▸ **Task statement**: Print each line below verbatim, skipping every picture.
========================
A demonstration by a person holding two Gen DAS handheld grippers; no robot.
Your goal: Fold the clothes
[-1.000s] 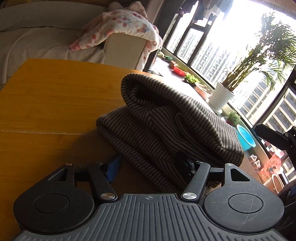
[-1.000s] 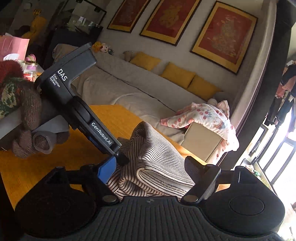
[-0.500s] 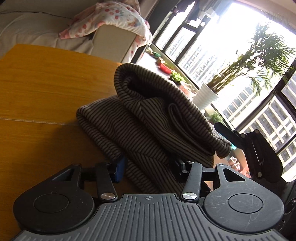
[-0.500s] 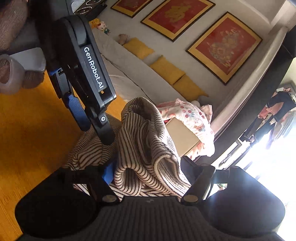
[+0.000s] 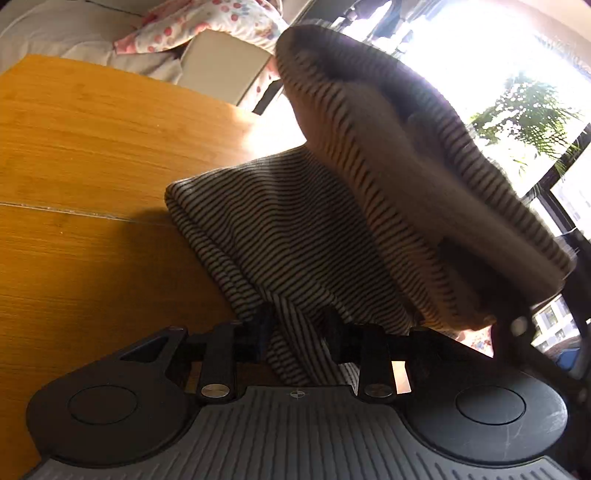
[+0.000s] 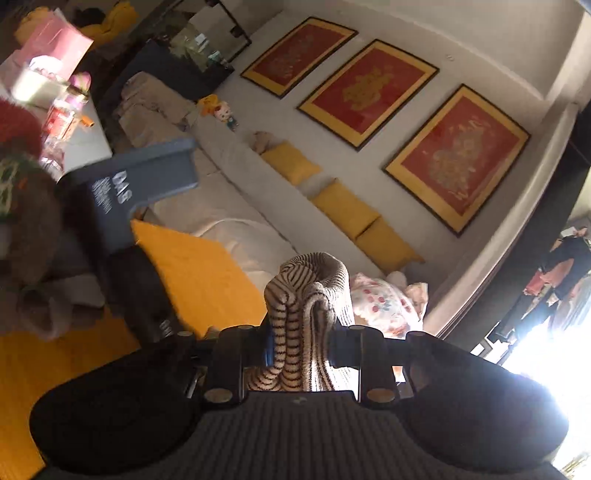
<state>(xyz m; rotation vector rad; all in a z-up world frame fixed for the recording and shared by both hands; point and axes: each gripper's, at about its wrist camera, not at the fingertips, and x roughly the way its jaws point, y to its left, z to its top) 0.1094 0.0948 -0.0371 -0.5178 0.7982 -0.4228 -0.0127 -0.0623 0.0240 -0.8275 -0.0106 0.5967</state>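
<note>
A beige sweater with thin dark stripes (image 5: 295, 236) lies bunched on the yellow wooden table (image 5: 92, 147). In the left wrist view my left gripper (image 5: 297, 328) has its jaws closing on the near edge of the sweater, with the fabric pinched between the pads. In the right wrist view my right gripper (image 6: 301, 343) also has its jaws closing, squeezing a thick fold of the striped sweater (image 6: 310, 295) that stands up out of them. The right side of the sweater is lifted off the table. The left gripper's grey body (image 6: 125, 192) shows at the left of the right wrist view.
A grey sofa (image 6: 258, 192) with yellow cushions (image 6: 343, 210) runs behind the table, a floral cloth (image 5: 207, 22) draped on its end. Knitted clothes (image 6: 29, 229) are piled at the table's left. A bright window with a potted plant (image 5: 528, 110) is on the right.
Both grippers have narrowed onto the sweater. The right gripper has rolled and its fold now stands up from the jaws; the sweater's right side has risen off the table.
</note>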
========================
▸ **Your response**:
A demonstration by a person holding two Gen DAS handheld grippers; no robot.
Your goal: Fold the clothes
[-1.000s] 
[-1.000s] 
[-0.500s] 
[-0.500s] 
[+0.000s] 
[+0.000s] 
<state>(xyz m; rotation vector rad; all in a z-up world frame fixed for the recording and shared by both hands; point and axes: each gripper's, at about its wrist camera, not at the fingertips, and x roughly the way its jaws point, y to its left, z to its top) 0.1094 0.0948 -0.0371 -0.5178 0.7982 -0.4228 -0.0127 -0.0623 0.0240 -0.8275 -0.0106 0.5967</state>
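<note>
A beige sweater with thin dark stripes (image 5: 295, 236) lies bunched on the yellow wooden table (image 5: 92, 147). In the left wrist view my left gripper (image 5: 297, 328) has its jaws closing on the near edge of the sweater, with the fabric pinched between the pads. In the right wrist view my right gripper (image 6: 301, 343) also has its jaws closing, squeezing a thick fold of the striped sweater (image 6: 310, 295) that stands up out of them. The right side of the sweater is lifted off the table. The left gripper's grey body (image 6: 125, 192) shows at the left of the right wrist view.
A grey sofa (image 6: 258, 192) with yellow cushions (image 6: 343, 210) runs behind the table, a floral cloth (image 5: 207, 22) draped on its end. Knitted clothes (image 6: 29, 229) are piled at the table's left. A bright window with a potted plant (image 5: 528, 110) is on the right.
Both grippers have narrowed onto the sweater. The right gripper has rolled and its fold now stands up from the jaws; the sweater's right side has risen off the table.
</note>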

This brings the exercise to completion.